Il prend diverses formes dont voici les plus courantes :
La magie qui est souvent à l’origine de la fantasy
Le progrès technologique qui conduit à la science-fiction
Le paranormal qui produit des récits d’épouvante et de fantastique
Pourtant, dans l’imaginaire aussi il y a toujours un fond de réalité.

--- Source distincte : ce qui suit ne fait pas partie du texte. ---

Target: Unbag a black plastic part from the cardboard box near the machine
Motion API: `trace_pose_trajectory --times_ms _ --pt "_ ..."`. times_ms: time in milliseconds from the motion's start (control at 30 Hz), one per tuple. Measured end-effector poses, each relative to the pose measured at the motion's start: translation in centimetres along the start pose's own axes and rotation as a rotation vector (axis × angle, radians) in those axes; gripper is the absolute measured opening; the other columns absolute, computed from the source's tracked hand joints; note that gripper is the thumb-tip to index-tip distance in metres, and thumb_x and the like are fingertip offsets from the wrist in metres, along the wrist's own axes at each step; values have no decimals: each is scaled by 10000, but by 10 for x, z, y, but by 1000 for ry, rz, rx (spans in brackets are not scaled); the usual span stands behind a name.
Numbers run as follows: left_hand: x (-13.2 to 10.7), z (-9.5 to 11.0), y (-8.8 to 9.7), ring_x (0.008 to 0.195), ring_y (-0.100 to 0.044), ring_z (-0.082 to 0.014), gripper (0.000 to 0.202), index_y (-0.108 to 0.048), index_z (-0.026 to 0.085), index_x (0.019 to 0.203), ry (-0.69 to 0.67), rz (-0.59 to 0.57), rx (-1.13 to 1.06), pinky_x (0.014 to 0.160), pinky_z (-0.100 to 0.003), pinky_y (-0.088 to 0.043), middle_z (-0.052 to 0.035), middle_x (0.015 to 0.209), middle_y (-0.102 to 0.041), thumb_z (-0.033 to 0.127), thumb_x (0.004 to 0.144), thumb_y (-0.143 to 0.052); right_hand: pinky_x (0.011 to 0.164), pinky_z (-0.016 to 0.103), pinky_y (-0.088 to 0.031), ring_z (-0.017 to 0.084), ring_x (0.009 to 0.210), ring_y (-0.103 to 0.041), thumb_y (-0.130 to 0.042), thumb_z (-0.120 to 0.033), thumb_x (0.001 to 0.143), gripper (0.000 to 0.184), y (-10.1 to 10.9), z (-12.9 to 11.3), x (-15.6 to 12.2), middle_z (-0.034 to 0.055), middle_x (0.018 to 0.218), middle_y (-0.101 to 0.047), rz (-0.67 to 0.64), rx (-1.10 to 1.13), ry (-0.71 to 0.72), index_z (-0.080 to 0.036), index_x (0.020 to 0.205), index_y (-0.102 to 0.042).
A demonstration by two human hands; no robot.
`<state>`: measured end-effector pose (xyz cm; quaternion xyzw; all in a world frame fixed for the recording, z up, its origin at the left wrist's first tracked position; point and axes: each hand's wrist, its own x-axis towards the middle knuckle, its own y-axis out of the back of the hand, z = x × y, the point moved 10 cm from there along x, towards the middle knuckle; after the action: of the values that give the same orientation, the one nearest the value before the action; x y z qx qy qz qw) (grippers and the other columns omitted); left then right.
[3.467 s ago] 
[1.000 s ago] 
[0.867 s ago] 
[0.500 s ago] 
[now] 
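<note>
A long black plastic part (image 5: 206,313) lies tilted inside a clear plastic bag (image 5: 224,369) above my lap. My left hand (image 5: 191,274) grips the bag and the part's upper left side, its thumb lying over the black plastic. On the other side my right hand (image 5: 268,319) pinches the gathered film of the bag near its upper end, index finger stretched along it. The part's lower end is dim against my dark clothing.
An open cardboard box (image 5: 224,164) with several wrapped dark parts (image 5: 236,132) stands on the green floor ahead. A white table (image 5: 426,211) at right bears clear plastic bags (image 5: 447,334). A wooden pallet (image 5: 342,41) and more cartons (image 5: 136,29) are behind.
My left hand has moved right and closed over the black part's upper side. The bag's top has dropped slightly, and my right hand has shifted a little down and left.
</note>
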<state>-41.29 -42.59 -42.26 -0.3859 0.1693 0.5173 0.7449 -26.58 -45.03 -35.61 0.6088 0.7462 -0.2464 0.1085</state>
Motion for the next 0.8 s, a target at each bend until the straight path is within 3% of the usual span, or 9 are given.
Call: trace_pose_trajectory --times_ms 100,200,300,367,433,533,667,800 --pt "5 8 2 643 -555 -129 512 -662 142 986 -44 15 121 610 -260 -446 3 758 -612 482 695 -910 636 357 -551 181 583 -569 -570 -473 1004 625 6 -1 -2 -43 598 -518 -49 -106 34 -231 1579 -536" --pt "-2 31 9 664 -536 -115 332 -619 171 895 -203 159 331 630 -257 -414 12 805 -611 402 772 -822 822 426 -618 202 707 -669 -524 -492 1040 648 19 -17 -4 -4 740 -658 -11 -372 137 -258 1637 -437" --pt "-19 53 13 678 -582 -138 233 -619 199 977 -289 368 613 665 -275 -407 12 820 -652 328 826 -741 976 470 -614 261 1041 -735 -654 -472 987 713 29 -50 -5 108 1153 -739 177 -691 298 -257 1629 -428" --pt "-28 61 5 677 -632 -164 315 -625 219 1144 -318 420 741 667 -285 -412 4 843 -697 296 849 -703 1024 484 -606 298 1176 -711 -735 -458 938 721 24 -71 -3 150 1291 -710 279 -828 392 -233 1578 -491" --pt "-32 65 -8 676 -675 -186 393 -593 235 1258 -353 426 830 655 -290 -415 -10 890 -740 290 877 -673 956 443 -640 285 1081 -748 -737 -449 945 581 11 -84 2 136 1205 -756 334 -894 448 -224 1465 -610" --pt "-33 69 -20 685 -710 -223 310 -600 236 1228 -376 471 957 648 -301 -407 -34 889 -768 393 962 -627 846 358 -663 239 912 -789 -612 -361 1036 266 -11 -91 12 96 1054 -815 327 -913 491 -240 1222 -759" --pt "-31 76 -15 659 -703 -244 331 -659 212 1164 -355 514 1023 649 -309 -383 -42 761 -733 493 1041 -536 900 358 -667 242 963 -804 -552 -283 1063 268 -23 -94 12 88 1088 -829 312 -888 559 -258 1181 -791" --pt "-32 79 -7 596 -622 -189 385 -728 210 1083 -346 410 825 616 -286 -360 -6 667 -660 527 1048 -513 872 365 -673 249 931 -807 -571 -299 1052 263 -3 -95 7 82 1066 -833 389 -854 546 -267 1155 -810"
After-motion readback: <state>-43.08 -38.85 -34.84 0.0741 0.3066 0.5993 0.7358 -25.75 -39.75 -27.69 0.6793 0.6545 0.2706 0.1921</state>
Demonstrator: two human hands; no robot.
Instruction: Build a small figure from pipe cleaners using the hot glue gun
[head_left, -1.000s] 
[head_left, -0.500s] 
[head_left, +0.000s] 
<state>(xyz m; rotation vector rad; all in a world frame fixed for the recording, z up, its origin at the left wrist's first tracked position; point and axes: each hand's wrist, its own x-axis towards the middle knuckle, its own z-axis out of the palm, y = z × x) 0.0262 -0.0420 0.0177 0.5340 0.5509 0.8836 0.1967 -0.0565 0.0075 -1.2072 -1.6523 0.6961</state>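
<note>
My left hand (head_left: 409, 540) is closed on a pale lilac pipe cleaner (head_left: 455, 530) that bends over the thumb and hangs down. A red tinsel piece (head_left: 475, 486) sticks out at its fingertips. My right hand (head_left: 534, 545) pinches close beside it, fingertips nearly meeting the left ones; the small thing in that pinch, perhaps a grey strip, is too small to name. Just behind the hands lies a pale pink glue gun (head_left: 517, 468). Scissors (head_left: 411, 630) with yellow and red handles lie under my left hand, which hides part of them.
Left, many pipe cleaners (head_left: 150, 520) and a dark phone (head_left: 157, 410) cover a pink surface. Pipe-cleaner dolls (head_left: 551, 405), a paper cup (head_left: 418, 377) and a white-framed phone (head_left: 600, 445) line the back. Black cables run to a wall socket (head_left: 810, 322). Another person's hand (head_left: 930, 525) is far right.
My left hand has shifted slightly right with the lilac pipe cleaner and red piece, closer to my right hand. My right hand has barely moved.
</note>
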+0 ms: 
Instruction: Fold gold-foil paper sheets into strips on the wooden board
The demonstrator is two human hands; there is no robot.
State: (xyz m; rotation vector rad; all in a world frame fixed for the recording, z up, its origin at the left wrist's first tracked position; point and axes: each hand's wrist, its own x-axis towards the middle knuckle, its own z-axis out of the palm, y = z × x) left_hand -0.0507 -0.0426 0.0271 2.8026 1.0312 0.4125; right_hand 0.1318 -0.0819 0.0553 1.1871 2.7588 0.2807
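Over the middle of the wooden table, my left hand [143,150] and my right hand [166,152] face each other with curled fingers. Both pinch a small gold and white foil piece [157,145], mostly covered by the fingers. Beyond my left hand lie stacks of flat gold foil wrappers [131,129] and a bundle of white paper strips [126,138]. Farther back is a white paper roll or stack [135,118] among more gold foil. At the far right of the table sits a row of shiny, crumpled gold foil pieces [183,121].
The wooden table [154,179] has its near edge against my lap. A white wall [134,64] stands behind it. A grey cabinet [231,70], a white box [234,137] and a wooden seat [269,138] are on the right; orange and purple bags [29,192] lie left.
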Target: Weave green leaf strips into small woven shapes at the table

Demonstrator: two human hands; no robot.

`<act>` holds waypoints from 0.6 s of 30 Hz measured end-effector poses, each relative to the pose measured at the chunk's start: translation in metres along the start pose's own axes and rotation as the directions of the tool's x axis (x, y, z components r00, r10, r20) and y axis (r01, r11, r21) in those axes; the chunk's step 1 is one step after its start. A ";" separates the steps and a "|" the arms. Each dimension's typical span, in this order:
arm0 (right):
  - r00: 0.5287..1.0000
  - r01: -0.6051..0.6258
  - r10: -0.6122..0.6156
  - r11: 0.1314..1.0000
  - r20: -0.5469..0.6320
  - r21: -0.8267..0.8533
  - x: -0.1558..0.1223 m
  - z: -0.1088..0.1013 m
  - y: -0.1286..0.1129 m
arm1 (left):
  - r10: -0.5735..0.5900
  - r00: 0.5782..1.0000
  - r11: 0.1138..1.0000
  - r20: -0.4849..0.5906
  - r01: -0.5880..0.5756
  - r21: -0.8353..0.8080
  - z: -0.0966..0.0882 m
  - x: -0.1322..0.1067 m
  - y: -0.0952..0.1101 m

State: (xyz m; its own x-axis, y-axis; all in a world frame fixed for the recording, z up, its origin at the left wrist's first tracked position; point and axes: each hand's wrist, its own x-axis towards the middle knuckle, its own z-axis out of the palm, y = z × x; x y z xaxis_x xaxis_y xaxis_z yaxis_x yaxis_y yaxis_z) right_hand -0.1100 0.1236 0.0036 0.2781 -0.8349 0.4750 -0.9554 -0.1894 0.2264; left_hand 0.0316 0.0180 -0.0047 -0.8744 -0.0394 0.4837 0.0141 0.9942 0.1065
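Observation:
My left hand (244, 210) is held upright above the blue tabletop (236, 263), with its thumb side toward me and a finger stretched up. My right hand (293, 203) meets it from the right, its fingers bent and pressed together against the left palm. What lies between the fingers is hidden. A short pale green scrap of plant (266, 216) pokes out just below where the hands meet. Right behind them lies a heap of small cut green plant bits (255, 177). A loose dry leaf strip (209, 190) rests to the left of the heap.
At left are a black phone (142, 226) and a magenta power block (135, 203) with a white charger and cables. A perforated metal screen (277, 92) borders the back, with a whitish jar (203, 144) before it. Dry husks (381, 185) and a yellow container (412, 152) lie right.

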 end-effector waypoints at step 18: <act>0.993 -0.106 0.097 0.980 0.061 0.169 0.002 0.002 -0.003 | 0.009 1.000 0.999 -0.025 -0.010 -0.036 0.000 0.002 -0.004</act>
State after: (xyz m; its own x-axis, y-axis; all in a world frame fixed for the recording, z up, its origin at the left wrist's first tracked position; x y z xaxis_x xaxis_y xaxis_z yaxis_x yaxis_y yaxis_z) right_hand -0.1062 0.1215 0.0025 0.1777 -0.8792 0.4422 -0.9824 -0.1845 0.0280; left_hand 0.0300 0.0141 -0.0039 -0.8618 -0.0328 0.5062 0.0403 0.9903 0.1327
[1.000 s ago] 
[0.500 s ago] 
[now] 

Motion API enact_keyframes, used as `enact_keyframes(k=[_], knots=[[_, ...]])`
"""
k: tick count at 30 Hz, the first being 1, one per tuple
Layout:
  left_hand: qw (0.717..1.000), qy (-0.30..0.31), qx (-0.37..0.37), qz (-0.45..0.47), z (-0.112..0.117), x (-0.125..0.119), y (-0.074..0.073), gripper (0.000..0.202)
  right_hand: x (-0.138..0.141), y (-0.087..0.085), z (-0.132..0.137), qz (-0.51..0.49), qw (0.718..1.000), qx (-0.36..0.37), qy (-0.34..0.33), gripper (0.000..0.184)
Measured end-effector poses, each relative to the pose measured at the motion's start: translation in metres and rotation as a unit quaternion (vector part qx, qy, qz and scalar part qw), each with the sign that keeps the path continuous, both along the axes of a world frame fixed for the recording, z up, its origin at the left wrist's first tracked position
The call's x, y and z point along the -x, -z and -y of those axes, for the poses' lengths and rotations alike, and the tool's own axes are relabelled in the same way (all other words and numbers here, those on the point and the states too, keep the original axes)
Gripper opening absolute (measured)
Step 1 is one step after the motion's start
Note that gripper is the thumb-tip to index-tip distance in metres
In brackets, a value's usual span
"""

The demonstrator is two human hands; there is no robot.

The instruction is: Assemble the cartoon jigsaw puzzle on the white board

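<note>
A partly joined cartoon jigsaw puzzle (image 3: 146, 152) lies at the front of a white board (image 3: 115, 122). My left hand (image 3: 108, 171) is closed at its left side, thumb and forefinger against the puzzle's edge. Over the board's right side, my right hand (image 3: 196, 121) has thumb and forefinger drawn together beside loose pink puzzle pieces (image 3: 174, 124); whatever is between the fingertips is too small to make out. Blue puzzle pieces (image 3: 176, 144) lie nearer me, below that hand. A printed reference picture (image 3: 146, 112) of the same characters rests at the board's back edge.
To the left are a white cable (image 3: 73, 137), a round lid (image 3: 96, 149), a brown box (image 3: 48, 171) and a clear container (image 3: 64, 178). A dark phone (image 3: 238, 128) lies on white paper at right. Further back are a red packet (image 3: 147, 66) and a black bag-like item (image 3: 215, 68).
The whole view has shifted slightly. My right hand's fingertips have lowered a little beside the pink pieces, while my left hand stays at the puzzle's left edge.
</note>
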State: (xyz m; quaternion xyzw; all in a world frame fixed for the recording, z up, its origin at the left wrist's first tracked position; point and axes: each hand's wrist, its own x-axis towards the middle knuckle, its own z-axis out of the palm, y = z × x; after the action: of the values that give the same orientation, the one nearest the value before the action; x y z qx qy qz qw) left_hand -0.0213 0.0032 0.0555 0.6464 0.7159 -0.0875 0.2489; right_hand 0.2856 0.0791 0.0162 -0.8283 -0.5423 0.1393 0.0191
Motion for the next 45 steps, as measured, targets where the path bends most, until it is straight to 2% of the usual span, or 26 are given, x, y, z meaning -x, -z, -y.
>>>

Personne ne peut créer quelque chose d’entièrement inédit, parce que la création c’est l’agrégation des connus.
Même les histoires les plus éloignées de notre vérité en comportent un peu. Il peut s’agir d’un lieu, d’un système économique, législatif ou politique, d’un profil social ou d’une culture.
Prenons un film pour exemple : L’Exorcisme d’Emily Rose (2004), de Scott Derrickson. Il met en scène des choses qui relèvent de la croyance et non des faits, tout en s’appuyant sur “une histoire vraie”.
Laissez-moi vous montrer en quoi c’est un choix délibérément artistique (et idéologique).
L’Exorcisme d’Emily Rose, ça raconte quoi ?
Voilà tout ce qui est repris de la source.